Em janeiro de 2007, comecei a campanha de abaixo-assinado “FGTS 40 anos – Justiça para o trabalhador”, com o objetivo de mudar a Lei do Fundo de Garantia. Visava também, acabar com as fraudes e perdas no Fundo e melhorar o rendimento do benefício. A iniciativa colheu milhares de assinaturas e estimulou a criação de vários projetos de lei no Senado e na Câmara dos Deputados. Em quase uma década, alguns projetos foram encerrados e outros estão parados por pressão e submissão da maioria dos senadores e deputados federais ao Governo Federal. Nesta campanha denunciei o confisco “ROUBO LEGAL”, que foi executado pelo governo no Fundo de Garantia dos trabalhadores. Isto se deu através dos expurgos da TR (Taxa Referencial), que desde julho de 1999 já desviou mais de R$ 378 bilhões, uma perda de 148% em relação ao INPC. O rendimento do fundo tem sido corroído pela inflação desde 1999. Qualquer trabalhador pode entrar com a ação, mas ele precisa ter consciência de que a mesma vai ficar parada. Em compensação, quanto mais ações entrarem na Justiça será maior a pressão em cima do Judiciário para despachar as demandas.

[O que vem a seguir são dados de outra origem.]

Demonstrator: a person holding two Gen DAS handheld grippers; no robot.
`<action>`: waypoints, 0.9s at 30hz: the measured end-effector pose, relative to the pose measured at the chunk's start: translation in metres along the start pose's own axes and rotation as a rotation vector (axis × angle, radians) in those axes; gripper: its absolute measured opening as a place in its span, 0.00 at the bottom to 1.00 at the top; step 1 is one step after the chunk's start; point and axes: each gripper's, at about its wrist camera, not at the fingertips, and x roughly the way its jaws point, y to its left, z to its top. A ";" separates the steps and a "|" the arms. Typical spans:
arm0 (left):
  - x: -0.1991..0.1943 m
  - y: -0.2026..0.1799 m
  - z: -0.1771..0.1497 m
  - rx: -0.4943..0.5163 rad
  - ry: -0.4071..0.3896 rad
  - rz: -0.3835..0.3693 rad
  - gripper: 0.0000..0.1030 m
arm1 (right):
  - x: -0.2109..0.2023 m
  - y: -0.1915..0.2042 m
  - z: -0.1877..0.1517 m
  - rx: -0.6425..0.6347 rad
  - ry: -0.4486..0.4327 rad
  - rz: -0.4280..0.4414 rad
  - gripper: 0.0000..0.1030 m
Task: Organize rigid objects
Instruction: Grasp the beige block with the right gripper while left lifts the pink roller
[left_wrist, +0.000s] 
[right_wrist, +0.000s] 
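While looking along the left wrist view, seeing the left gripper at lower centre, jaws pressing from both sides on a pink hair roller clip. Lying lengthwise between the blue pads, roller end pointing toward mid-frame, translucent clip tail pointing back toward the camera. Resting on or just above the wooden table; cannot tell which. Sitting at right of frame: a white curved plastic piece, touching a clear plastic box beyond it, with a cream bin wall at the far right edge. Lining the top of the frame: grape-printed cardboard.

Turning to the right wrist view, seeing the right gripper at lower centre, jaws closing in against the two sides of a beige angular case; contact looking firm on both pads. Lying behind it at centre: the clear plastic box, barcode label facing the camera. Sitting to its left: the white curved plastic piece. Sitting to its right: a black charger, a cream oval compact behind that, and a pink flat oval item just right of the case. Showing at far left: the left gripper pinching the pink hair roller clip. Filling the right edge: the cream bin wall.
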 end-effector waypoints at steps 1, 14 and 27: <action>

Durante esses anos conseguimos alguns avanços. No ano passado a CEF concluiu o pagamento de R$ 7,2 bilhões para 245,7 milhões de contas referente ao lucro do Fundo de Garantia  para 88 milhões de trabalhadores. A distribuição do lucro do FGTS está prevista na mesma lei que liberou os saques das contas inativas ano passado. Agora no mês de agosto de 2018 serão mais R$ 7 bilhões distribuídos e creditados nas contas dos trabalhadores no seu Fundo de Garantia.  

Outras conquistas, foi o pagamento em maio de 2004 de R$ 5 bilhões em uma única parcela dos expurgos dos planos econômicos Verão e Collor I, a todos os aposentados, onde boa parte iria receber em até sete parcelas semestrais. Conseguimos o incentivo de mais de 80 mil ações na justiça federal, reclamando a devolução dos expurgos da TR e maior conscientização e fiscalização do trabalhador das suas contas do Fundo de Garantia, dentre outras.

  De 1997 a 2014, publiquei cinco livros denunciando irregularidades no Fundo de Garantia.  Paguei um preço pela minha insistência em prol do trabalhador, em 2014 o Instituto foi multado em R$ 35 mil, e tive que mudar o nome de FGTS Fácil para Fundo Devido ao Trabalhador, em cumprimento de uma decisão da justiça, após uma ação do Governo Federal que queria me proibir de continuar denunciando as perdas e fraudes. Atualmente, o Instituto Fundo Devido ao Trabalhador e eu, como presidente, somos proibidos de escrever a sigla FGTS em qualquer artigo ou post na internet.  Mas minha luta continua, não vou desistir e continuarei pedindo justiça.